Causal Language in Observational Studies: Sociocultural Backgrounds and Team Composition
Jun Wang, Bei Yu

TL;DR
This study analyzes how sociocultural backgrounds and team composition influence the use of causal language in observational studies, revealing that factors like author experience, gender, and country culture affect causal claims.
Contribution
It provides the first large-scale analysis linking sociocultural and team factors to causal language use in observational research.
Findings
Causal language is more common among less experienced authors.
Smaller teams tend to use more causal language.

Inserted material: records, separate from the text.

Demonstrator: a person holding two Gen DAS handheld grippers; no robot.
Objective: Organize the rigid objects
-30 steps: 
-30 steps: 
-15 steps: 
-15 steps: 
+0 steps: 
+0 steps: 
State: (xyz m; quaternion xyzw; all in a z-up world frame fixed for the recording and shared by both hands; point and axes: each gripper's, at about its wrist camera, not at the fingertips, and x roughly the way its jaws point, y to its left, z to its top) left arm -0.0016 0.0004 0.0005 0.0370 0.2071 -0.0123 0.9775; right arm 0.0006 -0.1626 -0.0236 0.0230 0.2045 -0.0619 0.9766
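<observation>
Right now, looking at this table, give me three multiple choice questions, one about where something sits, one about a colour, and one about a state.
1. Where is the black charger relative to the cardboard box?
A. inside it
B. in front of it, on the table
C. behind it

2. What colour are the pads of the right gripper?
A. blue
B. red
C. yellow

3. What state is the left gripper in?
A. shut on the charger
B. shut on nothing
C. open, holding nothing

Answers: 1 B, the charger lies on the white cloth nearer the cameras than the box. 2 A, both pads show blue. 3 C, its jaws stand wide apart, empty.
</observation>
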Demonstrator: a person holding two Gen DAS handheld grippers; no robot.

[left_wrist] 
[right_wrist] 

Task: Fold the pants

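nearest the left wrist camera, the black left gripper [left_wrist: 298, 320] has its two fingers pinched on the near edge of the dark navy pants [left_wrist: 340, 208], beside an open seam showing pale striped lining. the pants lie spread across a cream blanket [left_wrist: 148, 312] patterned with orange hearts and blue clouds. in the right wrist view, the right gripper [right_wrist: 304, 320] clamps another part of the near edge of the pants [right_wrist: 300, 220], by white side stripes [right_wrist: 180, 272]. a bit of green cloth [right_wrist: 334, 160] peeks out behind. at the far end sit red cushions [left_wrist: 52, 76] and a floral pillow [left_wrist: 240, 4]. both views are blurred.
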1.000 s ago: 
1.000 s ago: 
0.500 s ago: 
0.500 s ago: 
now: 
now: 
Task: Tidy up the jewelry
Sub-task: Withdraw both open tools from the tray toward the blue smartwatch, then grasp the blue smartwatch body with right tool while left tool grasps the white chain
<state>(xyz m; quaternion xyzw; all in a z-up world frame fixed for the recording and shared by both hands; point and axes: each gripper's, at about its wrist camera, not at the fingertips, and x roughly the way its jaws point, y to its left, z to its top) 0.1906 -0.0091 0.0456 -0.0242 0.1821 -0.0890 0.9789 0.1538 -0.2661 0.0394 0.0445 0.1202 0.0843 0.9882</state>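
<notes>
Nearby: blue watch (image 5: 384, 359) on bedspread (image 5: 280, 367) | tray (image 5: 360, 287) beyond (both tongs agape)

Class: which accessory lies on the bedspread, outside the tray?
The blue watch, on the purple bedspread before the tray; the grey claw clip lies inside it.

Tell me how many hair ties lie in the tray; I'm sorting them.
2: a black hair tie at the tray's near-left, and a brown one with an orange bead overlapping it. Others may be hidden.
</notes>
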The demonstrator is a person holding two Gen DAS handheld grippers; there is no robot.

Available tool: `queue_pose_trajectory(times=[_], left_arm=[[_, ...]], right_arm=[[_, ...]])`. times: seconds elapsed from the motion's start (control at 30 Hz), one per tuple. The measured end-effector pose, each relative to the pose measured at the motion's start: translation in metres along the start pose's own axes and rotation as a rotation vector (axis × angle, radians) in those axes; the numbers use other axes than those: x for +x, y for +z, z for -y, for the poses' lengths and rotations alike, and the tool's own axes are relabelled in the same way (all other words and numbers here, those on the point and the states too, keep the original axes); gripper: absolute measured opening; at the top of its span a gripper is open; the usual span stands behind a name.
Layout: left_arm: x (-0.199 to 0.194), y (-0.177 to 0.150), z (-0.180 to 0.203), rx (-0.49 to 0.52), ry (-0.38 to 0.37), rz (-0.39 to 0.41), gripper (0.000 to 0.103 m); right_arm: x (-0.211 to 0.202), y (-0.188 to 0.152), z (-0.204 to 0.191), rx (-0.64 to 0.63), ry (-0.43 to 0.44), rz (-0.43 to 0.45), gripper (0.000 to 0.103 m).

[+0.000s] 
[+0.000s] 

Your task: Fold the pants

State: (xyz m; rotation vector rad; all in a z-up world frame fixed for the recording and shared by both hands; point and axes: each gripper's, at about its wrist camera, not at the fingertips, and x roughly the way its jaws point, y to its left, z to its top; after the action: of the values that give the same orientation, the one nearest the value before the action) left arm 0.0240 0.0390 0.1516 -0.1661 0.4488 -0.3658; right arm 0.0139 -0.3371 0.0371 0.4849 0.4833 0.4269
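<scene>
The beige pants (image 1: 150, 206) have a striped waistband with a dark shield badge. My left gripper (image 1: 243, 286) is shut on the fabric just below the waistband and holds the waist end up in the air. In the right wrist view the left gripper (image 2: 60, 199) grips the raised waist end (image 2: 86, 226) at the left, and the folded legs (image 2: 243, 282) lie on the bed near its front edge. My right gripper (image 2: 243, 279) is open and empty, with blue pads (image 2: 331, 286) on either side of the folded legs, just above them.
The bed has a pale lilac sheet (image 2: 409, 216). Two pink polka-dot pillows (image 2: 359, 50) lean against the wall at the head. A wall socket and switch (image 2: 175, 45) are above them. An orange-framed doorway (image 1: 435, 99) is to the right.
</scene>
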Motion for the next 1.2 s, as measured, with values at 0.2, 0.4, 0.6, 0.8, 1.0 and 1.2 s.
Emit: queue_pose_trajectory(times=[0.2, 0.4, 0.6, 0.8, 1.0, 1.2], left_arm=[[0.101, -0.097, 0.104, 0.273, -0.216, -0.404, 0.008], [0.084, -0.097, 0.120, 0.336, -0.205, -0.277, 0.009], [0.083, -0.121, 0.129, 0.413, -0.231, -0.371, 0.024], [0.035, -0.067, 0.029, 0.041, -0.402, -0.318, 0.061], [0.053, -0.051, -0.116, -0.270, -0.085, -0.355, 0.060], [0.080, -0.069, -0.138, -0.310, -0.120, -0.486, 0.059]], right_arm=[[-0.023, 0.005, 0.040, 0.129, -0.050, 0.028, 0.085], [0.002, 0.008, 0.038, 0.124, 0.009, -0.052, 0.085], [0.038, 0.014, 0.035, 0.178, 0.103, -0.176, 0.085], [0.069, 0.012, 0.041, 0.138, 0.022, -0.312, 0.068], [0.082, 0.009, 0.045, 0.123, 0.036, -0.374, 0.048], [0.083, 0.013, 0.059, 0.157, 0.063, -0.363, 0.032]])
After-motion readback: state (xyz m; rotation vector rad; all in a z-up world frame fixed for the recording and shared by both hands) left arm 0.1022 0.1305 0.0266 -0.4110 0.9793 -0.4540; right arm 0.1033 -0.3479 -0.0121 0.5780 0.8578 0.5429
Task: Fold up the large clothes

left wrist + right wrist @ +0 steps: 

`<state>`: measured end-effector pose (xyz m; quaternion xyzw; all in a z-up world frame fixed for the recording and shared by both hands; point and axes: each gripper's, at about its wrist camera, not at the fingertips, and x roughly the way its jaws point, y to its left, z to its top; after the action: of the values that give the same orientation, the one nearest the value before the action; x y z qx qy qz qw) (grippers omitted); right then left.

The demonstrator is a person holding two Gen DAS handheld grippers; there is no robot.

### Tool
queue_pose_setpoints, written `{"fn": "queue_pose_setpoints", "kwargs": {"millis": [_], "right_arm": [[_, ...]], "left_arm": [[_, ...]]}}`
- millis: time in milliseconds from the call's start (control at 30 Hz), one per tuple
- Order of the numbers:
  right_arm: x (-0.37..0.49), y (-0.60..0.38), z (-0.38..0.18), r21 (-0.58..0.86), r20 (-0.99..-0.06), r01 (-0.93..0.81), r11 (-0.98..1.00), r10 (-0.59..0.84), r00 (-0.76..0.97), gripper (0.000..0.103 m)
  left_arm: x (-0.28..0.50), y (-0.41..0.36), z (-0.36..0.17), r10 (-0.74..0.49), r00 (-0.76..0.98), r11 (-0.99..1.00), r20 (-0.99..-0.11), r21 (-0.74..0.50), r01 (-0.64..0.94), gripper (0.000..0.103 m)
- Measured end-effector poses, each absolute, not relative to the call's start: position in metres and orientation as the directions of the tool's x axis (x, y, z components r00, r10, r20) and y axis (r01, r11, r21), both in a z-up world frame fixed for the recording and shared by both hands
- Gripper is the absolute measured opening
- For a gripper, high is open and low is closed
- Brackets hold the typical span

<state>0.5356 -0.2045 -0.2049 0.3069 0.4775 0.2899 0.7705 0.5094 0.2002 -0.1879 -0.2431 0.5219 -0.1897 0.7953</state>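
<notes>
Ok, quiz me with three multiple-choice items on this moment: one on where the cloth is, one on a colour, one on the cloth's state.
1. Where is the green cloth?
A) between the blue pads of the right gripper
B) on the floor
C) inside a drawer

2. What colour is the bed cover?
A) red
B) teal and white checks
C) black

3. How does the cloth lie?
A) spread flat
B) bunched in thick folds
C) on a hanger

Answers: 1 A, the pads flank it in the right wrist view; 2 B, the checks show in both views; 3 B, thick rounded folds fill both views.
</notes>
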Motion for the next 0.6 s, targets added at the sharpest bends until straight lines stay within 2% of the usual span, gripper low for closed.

Researchers from countries with higher uncertainty avoidance use more causal language.
Abstract
The use of causal language in observational studies has raised concerns about overstatement in scientific communication. While some argue that such language should be reserved for randomized controlled trials, others contend that rigorous causal inference methods can justify causal claims in observational research. Ideally, causal language should align with the strength of the underlying evidence. However, through the analysis of over 90,000 abstracts from observational studies using computational linguistic and regression methods, we found that causal language are more common in work by less experienced authors, smaller research teams, male last authors, and researchers from countries with higher uncertainty avoidance indices. Our findings suggest that the use of causal language is not solely driven by the strength of evidence, but also by the sociocultural backgrounds of authors and…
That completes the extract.